L'Inspection générale des services judiciaires reproche au juge Renaud Van Ruymbeke son "manquement au devoir de loyauté" dans le dossier Clearstream, dans un rapport remis mercredi au ministre de la Justice Pascal Clément, a-t-on appris de source proche du dossier. — Herwig Vergult AFP/Belga/Archives

Le juge Renaud Van Ruymbeke est arrivé vendredi au palais de justice de Paris pour y être entendu par un magistrat du Conseil supérieur de la magistrature (CSM) dans le cadre de l'enquête sur son attitude dans l'affaire politico-judiciaire Clearstream.

Manque d’objectivité ?


Le magistrat s’explique vendredi matin devant Jean-François Weber, président de chambre à la Cour de cassation et membre du CSM, nommé rapporteur dans ce dossier. Il doit répondre de son objectivité, mise en cause par Pascal Clément.
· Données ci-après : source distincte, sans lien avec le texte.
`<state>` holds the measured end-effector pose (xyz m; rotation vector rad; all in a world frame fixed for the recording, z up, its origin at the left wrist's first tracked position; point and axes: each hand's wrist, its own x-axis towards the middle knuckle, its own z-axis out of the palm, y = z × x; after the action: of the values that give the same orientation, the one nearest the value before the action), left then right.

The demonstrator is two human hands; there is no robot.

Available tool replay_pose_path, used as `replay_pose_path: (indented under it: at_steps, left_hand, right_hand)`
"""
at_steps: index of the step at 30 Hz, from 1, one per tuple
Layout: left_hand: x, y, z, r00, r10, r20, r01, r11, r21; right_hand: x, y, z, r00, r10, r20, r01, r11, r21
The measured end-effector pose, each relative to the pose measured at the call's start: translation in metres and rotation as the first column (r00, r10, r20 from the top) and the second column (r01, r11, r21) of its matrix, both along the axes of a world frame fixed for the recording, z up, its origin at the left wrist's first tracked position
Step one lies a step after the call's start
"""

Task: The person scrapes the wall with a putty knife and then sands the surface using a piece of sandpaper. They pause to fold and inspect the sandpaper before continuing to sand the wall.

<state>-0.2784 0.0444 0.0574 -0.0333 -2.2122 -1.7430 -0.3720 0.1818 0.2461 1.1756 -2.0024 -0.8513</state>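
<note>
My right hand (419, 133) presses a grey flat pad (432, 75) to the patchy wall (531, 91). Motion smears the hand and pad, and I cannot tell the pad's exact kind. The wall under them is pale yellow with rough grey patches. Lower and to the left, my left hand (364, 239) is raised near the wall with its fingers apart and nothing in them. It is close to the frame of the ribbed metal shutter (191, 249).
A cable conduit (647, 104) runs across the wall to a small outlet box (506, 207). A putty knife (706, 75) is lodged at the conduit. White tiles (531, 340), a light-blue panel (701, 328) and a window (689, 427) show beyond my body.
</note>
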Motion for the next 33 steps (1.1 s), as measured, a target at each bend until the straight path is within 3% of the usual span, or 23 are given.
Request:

Le ministre de la Justice a en effet a saisi le CSM à la suite d'un rapport interne qui reprochait au juge des «manquements» notamment pour avoir rencontré secrètement le corbeau présumé de l'affaire Clearstream, Jean-Louis Gergorin, ancien vice-président d'EADS mis en examen en juin 2006.

Lynchage

Renaud Van Ruymbeke estime être victime d'un «lynchage» et d'une «surmédiatisation encouragée» par Nicolas Sarkozy, partie civile dans ce dossier de dénonciation calomnieuse. Le juge du pôle financier du tribunal de Paris, 54 ans, a prévu d'être assisté par l'avocat et académicien Jean-Denis Bredin, par le président de la chambre de l'instruction de la cour d'appel de Rennes Jean Bartholin et l'avocat Philippe Lemaire.